Approximation of stochastic integral

Actually, the proof is indeed similar to the proof of $(1)$. It's based on the fact that convergence in probability implies almost sure convergence of a subsequence.
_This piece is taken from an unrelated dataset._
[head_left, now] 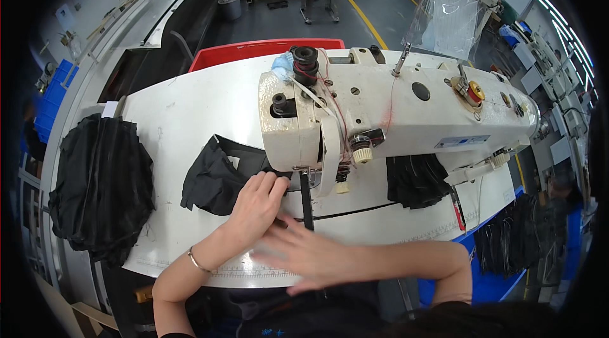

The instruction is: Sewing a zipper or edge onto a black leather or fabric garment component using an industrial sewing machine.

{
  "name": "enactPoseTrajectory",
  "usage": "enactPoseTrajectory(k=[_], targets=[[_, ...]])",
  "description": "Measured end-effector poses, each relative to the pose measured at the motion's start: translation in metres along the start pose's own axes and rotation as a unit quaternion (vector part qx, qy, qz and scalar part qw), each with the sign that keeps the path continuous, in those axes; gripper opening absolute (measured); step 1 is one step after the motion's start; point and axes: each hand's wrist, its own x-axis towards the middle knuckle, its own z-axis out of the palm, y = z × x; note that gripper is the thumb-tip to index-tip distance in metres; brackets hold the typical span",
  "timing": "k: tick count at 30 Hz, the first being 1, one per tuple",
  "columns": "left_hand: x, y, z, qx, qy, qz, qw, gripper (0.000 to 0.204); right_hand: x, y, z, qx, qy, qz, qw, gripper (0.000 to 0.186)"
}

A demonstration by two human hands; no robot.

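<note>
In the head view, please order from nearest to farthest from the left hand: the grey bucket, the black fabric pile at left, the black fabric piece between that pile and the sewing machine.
1. Black fabric piece: at the left hand, to its left.
2. Black fabric pile: farther left on the table.
3. Grey bucket: on the floor beyond the table.

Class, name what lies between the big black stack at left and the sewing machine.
A strip of white table, then black cloth, in the head view.
</note>
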Motion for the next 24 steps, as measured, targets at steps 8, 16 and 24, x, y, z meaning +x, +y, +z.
enactPoseTrajectory(k=[8, 16, 24], targets=[[0.005, -0.014, 0.002, -0.277, -0.060, -0.192, 0.940, 0.040, -0.060, -0.009, 0.012, -0.092, 0.064, 0.040, 0.993, 0.070], [-0.005, -0.019, 0.005, 0.031, -0.099, 0.024, 0.994, 0.034, -0.039, 0.082, 0.027, 0.027, 0.172, 0.120, 0.977, 0.032], [-0.042, -0.032, 0.026, 0.186, -0.101, 0.110, 0.971, 0.058, -0.050, 0.072, 0.050, -0.057, 0.143, 0.165, 0.974, 0.007]])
Set

$$\tau_n := \inf\left\{t \geq 0; \int_0^t |\sigma(s)|^2 \, ds + \int_0^t |b(s)|^2 \, ds \geq n \right\}.\tag{4}$$

By Doob's inequality, Itô's isometry and Tschbysheff inequality we have

$$\begin{align} & \quad \mathbb{P} \left( \sup_{t \leq T} \left| \int_0^t (f'(X_s^{\Pi}) \cdot \sigma^{\Pi}(s) - f'(X_s) \cdot \sigma(s)) \, dB_s \right| > \varepsilon \right) \\ &\leq \mathbb{P} \left( \sup_{t \leq T} \left| \int_0^{t \wedge \tau_n} (f'(X_s^{\Pi}) \cdot \sigma^{\Pi}(s) - f'(X_s) \cdot \sigma(s)) \, dB_s \right| > \varepsilon, \tau_n > T \right) + \mathbb{P}(\tau_n \leq T) \\ &\leq \frac{4}{\varepsilon^2} \cdot \underbrace{\mathbb{E} \left( \int_0^{T \wedge \tau_n} |f'(X_s^{\Pi}) \cdot \sigma^{\Pi}(s) - f'(X_s) \cdot \sigma(s)|^2 \, ds \right)}_{=:I} + \mathbb{P}(\tau_n \leq T) \end{align} $$

(Note that the boundedness of $f'$ implies the existence of the integrals.) Since \begin{align*} f'(X_s^{\Pi}) \cdot \sigma^{\Pi}(s) - f'(X_s) \cdot \sigma(s) &= f'(X_s^{\Pi}) \cdot \big(\sigma^{\Pi}(s)-\sigma(s)\big) \\ &\quad + \sigma(s) \cdot \big(f'(X_s^{\Pi})-f'(X_s) \big)\end{align*} and $(a+b)^2 \leq 2a^2+2b^2$ we obtain $$\begin{align*} I &\leq 2 \mathbb{E} \bigg( \int_0^{T \wedge \tau_n} \underbrace{|f'(X_s^{\Pi})|^2}_{\leq \|f'\|^2_{\infty}} \cdot |\sigma^{\Pi}(s)-\sigma(s)|^2 \, ds \bigg)\\ &\quad + 2 \mathbb{E} \left( \int_0^{T \wedge \tau_n} \sigma^2(s) \cdot |f'(X_s^{\Pi})-f'(X_s)|^2 \, ds \right) \end{align*}$$

The first addend converges to $0$ as $|\Pi| \downarrow 0$ since $\sigma^{\Pi} \cdot 1_{[0,\tau_n)} \to \sigma \cdot 1_{[0,\tau_n)}$ in $L^2(\lambda_T \times \mathbb{P})$ by assumption. For the second one, we note that

\begin{align*} \int_0^{T \wedge \tau_n} \sigma^2(s) |f'(X_s^{\Pi})-f'(X_s))|^2 \, ds &\leq \sup_{s \leq T}|f'(X_s^{\Pi})-f'(X_s))|^2 \int_0^{\tau_n} |\sigma(s)|^2 \, ds \\ &\leq n \sup_{s \leq T}|f'(X_s^{\Pi})-f'(X_s))|^2 \end{align*}

Since $X^{\Pi} \to X$ uniformly in probability, it follows from the continuity of $f'$ that the right-hand side converges to $0$ in probability as $|\Pi| \to 0$. Moreover, by the above estimate,

$$\int_0^{T \wedge \tau_n} \sigma^2(s) |f'(X_s^{\Pi})-f'(X_s))|^2 \,d s \leq 2n \|f'\|_{\infty} \in L^1(\mathbb{P})$$

and so Vitali's convergence theorem gives

$$ \mathbb{E} \left( \int_0^{T \wedge \tau_n} \sigma^2(s) \cdot |f'(X_s^{\Pi})-f'(X_s)|^2 \, ds \right) \to 0$$

Similarily, one can prove the convergence of the other addends in the right-hand side of $(2)$.